Sixth-formers studying Politics had a ringside seat as the House of Commons debated the war in Ukraine.
The 28 A-level students on a visit to Westminster watched as Foreign Secretary Liz Truss answered questions from MPs and described measures the Government was taking to help Ukraine. Shadow Foreign Secretary David Lammy responded for the Opposition, questioning whether enough was being done.
Politics teacher Liam Hargadon said: “We don’t always have the chance to see the Commons at work, so boys were really lucky to see top ministers debating the great issue of our time.”
Chipping Barnet MP Theresa Villiers, whose constituency includes QE, was also in the chamber endeavouring, ultimately unsuccessfully, to put a question.
The visit to the Palace of Westminster is normally an annual event for Year 12 Politics students, but Covid caused the cancellation of the trip last year, so this year both Year 12 and Year 13 boys went.
During their visit, the boys met Old Elizabethan James Cartlidge MP (OE 1985-1992), a junior minister in the Justice Department.
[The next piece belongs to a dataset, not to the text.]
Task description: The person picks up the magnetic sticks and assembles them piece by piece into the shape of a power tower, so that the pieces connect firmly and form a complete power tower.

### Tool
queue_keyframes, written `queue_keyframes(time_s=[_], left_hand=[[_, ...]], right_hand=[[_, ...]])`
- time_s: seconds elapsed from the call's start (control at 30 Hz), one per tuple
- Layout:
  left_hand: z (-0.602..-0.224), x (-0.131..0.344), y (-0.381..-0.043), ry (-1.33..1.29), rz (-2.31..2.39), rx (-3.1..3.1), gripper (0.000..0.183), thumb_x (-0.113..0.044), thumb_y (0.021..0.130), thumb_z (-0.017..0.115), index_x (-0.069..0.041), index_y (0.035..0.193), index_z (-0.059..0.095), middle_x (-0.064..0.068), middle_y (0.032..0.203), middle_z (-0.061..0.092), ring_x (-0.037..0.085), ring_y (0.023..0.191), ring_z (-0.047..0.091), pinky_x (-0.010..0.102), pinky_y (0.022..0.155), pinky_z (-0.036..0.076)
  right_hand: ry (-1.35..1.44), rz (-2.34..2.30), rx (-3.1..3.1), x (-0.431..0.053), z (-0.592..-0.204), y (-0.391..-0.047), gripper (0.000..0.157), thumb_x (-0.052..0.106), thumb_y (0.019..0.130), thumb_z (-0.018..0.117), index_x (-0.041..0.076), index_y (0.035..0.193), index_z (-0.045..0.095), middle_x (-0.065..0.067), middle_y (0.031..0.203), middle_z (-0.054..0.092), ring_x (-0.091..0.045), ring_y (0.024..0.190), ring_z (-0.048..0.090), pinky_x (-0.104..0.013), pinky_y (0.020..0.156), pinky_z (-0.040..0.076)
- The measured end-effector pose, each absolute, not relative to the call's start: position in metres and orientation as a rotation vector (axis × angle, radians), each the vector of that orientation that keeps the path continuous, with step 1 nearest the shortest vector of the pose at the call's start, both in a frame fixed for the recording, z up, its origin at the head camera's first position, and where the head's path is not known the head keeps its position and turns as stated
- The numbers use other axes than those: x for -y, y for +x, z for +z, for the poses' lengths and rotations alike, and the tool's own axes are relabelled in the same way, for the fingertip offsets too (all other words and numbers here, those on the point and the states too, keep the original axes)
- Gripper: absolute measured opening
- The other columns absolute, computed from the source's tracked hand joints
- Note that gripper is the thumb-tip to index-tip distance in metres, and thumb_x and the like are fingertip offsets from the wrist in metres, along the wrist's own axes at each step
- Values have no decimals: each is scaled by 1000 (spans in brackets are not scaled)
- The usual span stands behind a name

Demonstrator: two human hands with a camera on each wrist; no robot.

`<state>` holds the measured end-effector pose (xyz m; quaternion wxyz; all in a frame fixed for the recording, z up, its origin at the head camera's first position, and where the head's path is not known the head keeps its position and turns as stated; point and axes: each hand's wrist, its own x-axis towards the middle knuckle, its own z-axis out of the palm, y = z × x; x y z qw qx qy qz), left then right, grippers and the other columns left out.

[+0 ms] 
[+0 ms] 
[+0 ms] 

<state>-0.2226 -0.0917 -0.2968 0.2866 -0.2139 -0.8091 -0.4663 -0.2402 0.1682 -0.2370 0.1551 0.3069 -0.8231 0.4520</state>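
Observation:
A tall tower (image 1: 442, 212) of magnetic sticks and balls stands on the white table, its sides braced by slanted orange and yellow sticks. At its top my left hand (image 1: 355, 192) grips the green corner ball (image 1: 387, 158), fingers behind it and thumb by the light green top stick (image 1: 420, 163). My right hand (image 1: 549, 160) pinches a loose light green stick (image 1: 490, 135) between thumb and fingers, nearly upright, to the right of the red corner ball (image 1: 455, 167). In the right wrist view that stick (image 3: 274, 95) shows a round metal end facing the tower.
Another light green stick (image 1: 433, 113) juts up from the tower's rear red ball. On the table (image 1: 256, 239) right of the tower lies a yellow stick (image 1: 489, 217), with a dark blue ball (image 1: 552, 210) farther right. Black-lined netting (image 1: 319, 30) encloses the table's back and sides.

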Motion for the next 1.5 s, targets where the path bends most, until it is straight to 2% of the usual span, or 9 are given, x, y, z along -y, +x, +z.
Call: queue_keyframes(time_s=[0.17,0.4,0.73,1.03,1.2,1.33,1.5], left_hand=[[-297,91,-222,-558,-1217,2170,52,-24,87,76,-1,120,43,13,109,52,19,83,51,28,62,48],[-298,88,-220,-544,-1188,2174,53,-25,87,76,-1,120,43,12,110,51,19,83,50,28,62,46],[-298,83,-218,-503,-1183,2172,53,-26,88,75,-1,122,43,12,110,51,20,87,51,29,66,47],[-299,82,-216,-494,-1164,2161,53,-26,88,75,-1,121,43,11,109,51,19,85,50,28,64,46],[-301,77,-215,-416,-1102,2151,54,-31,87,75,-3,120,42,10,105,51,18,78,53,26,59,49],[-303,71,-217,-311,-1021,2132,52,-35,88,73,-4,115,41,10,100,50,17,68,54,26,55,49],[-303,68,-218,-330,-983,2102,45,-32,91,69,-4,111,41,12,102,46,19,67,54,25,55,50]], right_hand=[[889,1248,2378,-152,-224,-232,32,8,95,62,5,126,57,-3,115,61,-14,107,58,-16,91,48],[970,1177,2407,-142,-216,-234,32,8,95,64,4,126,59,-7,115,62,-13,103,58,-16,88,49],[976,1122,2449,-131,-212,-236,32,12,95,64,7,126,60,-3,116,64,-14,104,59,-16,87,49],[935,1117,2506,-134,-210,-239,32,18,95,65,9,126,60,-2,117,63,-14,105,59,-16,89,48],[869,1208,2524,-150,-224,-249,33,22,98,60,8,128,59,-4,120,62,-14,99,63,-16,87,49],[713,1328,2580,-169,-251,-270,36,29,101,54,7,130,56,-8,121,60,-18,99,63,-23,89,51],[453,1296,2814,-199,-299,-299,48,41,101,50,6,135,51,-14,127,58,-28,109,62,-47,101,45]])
He shared his fond memories of being an independent candidate in QE’s 1992 mock General Election and of hearing from visiting speakers from the political world while at the School.
“It was brilliant to see James Cartlidge again after 30 years,” said Mr Hargadon, who was the minister’s A-level Politics teacher back in 1992. “He has such fond memories of his time at QE and he’s clearly heading for high office. He was so generous with his time.”
During their visit to the Palace of Westminster, the group took in the House of Lords, Westminster Hall, the Royal Gallery and the Central Lobby.
The boys were accompanied not only by their teachers, but also by the three student teachers – Evan Burns, Nathaniel Austin-Mathley, and Ben Duncan – who are with QE this year as part of the long-established internship programme with the University of Connecticut.
The final part of the trip involved seeing political and historical landmarks in the Westminster area, including Parliament Square, with its statues of great statesmen and women, the nearby UK Supreme Court, Downing Street and the site of execution of King Charles I outside the Banqueting House on Whitehall.